O brilho maníaco de Bill Skarsgård em uma atuação visceral
Bill Skarsgård já provou diversas vezes que é um camaleão, especialmente quando o papel exige um toque de insanidade. Após aterrorizar o mundo como Pennywise e mostrar sua versatilidade em Barbarian e The Devil All the Time, o ator entrega em Dead Man’s Wire o que já está sendo chamado de uma das melhores performances de sua carreira. No novo filme de Gus Van Sant, Skarsgård dá vida a Tony Kiritsis, um homem que, sentindo-se injustiçado por uma empresa de hipotecas, decide fazer justiça com as próprias mãos da maneira mais drástica possível.
A performance de Skarsgård é descrita como “maníaca” e imprevisível. Ele transita entre a educação extrema — chegando a pedir desculpas por falar palavrões — e explosões de fúria incontroláveis. Essa instabilidade mantém o público na ponta da cadeira, transformando um sequestro que ocorre tecnicamente em um único ambiente em uma experiência eletrizante de tensão constante.
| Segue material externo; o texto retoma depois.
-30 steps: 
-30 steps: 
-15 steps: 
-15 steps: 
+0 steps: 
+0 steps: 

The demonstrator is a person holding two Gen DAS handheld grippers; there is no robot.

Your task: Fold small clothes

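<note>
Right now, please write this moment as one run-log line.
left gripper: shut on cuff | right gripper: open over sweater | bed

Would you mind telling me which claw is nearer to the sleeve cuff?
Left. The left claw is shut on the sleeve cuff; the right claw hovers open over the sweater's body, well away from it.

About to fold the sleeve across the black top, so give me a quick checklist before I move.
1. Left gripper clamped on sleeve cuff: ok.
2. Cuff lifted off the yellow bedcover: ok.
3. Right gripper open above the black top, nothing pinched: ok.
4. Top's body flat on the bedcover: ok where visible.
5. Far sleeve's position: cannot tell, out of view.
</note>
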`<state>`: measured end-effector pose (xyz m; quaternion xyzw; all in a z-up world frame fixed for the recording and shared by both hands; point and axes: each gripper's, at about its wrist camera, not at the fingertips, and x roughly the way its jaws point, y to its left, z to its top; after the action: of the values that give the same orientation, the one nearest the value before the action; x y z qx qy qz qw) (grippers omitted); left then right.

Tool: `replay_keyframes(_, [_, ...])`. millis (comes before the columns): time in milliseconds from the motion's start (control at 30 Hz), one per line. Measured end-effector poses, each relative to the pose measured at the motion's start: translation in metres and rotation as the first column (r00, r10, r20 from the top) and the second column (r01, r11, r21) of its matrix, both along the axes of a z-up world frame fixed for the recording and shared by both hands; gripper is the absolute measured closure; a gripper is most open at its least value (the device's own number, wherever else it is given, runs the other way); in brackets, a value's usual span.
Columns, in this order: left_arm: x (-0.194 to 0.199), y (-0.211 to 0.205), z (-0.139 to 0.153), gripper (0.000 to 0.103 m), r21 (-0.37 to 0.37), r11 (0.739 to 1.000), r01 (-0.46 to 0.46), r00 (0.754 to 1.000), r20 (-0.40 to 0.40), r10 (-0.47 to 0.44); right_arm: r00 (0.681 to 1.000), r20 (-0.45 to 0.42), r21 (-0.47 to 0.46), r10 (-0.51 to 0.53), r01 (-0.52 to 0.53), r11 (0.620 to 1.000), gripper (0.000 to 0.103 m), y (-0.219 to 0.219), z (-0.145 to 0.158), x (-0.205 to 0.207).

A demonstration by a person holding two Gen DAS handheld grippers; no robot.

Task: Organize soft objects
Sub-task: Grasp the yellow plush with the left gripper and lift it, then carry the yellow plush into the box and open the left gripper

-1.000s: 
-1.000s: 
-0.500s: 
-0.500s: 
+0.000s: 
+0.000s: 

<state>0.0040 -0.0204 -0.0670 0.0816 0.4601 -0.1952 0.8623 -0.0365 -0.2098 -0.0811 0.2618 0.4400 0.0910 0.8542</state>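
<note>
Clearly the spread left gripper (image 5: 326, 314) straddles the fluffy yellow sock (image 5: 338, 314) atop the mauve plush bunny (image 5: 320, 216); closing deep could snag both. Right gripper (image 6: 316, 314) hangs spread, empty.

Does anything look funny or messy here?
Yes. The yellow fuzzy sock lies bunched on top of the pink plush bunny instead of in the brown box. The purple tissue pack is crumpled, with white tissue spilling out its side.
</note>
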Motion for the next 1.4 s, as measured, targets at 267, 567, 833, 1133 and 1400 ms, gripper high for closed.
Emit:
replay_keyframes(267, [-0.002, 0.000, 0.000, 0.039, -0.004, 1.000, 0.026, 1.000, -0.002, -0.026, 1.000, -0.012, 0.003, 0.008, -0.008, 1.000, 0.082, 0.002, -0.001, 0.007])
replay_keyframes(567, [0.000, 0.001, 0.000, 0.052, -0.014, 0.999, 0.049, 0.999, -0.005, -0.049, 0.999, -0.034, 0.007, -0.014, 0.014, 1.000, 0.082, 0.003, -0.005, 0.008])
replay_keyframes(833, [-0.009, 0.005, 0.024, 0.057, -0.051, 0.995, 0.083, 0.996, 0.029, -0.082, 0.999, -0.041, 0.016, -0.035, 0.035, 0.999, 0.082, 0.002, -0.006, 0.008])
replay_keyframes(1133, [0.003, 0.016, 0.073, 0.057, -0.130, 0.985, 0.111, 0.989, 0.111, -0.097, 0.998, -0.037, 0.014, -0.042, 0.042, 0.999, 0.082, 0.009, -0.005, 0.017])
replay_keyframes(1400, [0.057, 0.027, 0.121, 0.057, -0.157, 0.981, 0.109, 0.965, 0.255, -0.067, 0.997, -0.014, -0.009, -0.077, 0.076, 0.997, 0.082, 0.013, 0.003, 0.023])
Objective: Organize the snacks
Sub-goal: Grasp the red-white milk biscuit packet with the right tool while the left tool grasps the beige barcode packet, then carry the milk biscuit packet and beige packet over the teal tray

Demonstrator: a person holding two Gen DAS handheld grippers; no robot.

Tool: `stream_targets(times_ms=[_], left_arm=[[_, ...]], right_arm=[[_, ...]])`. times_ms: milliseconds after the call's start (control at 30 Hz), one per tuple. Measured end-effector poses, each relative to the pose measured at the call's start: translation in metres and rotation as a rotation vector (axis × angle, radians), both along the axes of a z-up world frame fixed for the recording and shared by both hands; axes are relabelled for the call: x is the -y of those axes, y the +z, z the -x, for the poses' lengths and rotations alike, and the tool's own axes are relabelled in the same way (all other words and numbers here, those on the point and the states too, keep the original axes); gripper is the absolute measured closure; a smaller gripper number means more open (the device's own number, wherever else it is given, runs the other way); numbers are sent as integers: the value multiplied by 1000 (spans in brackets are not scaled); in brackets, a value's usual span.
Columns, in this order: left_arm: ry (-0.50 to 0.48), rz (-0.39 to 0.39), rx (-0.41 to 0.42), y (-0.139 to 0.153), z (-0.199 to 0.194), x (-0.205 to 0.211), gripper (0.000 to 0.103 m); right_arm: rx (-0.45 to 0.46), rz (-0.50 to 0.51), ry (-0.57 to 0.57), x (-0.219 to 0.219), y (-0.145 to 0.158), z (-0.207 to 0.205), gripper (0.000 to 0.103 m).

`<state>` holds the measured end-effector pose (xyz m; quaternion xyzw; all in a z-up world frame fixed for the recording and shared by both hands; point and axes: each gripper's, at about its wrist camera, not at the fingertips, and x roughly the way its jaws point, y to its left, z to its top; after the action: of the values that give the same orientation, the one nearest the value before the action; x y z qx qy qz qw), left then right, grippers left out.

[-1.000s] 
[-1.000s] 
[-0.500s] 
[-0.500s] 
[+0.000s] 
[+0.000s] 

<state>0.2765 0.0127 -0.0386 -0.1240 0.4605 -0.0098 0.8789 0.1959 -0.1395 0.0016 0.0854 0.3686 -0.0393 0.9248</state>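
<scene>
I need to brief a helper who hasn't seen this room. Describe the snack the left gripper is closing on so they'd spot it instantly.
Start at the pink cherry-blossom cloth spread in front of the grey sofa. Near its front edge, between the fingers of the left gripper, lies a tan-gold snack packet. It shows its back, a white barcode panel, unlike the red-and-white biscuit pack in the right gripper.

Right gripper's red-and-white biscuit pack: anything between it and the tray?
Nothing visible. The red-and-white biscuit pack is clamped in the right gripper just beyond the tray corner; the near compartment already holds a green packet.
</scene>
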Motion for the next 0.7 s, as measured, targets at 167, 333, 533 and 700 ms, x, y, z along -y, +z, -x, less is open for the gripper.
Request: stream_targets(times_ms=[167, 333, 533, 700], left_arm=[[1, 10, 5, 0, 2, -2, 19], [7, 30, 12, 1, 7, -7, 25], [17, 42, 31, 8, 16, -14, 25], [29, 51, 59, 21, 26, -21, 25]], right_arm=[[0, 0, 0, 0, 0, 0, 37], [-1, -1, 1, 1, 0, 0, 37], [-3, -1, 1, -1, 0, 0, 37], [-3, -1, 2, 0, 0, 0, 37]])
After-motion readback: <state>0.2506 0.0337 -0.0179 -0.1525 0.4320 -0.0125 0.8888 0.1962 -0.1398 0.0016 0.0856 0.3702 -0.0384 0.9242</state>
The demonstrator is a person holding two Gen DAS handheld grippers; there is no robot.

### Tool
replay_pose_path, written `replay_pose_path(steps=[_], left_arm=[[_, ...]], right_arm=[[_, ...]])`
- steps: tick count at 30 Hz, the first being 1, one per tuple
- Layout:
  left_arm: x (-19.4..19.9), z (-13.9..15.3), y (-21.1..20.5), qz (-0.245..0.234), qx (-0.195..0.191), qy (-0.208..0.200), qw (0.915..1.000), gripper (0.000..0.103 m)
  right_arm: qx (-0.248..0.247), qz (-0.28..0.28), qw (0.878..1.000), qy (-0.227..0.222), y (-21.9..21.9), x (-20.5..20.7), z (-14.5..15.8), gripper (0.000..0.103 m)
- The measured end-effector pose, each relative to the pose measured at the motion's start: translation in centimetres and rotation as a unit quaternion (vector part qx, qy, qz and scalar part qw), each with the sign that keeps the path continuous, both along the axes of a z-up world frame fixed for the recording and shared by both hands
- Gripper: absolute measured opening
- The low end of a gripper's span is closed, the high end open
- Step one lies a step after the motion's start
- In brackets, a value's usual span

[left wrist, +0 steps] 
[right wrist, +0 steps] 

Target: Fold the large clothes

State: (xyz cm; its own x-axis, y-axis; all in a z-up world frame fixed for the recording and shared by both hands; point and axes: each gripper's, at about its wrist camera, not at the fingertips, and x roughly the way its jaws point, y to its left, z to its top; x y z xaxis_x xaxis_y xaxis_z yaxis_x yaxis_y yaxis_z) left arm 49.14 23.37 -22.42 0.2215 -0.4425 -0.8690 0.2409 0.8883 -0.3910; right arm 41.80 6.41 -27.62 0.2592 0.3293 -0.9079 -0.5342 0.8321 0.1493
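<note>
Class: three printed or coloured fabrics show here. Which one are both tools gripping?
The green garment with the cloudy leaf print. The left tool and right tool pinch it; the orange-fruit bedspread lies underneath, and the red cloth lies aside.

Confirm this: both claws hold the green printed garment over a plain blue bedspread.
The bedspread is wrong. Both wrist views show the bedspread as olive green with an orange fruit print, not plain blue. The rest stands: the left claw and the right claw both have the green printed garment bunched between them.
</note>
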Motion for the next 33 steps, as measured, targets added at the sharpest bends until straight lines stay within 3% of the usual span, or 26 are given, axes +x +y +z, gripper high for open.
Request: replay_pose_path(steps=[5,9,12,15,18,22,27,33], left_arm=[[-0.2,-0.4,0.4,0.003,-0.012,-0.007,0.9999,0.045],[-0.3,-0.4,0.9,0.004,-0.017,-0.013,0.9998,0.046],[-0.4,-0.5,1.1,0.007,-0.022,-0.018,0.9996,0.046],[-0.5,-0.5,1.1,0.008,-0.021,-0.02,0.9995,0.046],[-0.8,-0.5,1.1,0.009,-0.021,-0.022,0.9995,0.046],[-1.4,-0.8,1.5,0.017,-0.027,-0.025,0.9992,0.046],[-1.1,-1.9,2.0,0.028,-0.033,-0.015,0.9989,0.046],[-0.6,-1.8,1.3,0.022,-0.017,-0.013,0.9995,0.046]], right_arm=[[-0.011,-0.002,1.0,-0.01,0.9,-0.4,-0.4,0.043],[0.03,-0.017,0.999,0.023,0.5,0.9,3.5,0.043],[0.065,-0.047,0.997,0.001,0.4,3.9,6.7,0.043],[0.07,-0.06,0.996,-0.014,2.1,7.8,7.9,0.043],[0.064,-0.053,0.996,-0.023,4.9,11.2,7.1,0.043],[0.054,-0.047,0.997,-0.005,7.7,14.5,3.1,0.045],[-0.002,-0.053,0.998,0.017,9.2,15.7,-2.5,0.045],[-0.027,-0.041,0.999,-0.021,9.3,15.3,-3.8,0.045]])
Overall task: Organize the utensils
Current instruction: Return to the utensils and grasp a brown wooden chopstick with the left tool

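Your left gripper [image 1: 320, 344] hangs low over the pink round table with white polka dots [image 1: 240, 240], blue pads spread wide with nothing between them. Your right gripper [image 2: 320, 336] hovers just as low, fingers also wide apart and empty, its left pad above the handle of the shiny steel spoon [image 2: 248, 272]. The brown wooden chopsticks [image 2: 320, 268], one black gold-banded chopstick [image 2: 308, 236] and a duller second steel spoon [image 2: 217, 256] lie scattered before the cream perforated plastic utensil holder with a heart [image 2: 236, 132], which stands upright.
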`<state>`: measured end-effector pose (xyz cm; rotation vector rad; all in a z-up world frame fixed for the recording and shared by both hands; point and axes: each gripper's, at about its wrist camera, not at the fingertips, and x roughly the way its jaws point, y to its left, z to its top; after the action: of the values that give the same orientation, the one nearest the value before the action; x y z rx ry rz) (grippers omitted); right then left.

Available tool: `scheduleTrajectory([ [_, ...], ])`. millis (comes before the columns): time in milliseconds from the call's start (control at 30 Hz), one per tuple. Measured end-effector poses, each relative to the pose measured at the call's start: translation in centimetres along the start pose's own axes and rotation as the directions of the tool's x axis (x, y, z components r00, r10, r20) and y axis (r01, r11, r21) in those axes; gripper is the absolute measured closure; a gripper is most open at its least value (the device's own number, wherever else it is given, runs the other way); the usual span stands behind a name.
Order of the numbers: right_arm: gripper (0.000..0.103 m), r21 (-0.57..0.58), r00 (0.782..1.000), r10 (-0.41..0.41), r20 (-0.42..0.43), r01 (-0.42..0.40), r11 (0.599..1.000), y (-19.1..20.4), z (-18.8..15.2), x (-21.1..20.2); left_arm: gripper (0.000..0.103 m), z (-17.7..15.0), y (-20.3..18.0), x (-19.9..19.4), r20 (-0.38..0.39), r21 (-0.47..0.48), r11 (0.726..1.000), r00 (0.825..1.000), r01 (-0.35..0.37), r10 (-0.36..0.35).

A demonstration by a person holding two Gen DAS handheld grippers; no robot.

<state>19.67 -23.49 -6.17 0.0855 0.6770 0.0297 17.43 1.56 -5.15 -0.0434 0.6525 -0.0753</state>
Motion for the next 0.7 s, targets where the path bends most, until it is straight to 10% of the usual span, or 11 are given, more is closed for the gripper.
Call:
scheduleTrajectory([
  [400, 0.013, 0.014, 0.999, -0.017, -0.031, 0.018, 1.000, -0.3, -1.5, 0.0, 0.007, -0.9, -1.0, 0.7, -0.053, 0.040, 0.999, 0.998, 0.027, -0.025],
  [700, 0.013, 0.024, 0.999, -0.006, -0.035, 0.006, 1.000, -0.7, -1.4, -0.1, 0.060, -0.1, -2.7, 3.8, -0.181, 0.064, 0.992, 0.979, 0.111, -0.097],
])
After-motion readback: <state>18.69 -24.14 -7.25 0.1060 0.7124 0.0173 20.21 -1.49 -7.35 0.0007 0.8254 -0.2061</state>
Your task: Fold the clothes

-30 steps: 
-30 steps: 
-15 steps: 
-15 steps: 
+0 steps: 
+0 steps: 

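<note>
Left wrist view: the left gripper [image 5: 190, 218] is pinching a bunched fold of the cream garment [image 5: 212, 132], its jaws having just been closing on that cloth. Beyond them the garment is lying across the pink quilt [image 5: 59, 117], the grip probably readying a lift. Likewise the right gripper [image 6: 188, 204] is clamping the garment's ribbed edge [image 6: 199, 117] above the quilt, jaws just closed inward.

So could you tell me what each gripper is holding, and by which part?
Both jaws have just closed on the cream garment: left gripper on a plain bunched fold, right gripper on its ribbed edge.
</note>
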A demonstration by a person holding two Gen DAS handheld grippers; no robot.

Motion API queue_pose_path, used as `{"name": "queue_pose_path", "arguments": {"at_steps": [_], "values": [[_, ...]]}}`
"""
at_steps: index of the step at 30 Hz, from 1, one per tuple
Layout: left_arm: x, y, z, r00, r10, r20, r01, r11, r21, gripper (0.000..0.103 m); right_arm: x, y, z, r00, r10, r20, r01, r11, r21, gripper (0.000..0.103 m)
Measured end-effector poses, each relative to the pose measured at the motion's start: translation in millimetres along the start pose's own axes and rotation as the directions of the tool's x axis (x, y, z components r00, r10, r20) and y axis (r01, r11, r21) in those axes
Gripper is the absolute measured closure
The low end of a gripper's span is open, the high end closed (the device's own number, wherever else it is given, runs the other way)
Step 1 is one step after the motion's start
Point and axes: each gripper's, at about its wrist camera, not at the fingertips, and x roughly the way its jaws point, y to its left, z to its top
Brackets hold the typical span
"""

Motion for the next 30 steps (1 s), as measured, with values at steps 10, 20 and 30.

Uma história real que desafia a lógica e a ética
Dead Man’s Wire dramatiza um caso real de 1977 que paralisou a cidade de Indianápolis. A trama foca no momento em que Kiritsis sequestra o banqueiro Richard Hall (vivido por Dacre Montgomery, de Stranger Things), amarrando uma espingarda ao pescoço da vítima e ao seu próprio braço com um fio de metal. Se Kiritsis fosse baleado ou tentasse fugir, a arma dispararia instantaneamente no rosto de Hall.
O longa não é apenas um thriller policial convencional; é um estudo sobre como um criminoso pode, bizarramente, se tornar uma espécie de herói popular. Ao expor suas frustrações com o sistema bancário e os “poderosos”, Kiritsis ganha a simpatia de parte da população, levantando questões éticas desconfortáveis: até onde vai a razão de um homem empurrado ao limite? E quando a negociação deixa de ser uma busca por segurança e se torna uma entrega total de poder ao criminoso?

Elenco de peso e direção magistral de Gus Van Sant
Embora o embate entre Skarsgård e Montgomery seja o coração do filme, o elenco de apoio é um verdadeiro desfile de talentos. O lendário Al Pacino brilha como M.L. Hall, o pai da vítima, entregando uma atuação que foge dos seus personagens mafiosos habituais para encarnar um homem de negócios indiferente e glutão. Colman Domingo também se destaca como o DJ Fred Temple, que serve como a ponte de comunicação entre o sequestrador e o mundo exterior.
Cary Elwes, quase irreconhecível como o Detetive Michael Grable, e Myha’la, como uma repórter ambiciosa, completam o time que transforma o roteiro de Austin Kolodney em uma aula de atuação. Gus Van Sant utiliza sua experiência para focar no lado humano da tragédia, preferindo explorar as nuances psicológicas dos personagens do que investir apenas em cenas de ação explosivas.

Um thriller psicológico imperdível
Dead Man’s Wire é um prato cheio para quem ama histórias reais e dramas intensos de personagens. Com um ritmo que pode ser desafiador para alguns, o filme compensa cada minuto com diálogos afiados e uma atmosfera de perigo iminente. É um experimento social transformado em cinema, mostrando que, às vezes, a realidade consegue ser muito mais absurda e aterrorizante do que qualquer ficção.
Prepare-se para ver Bill Skarsgård consolidar seu nome como um dos grandes atores de sua geração em um filme que promete ser um dos destaques de 2026.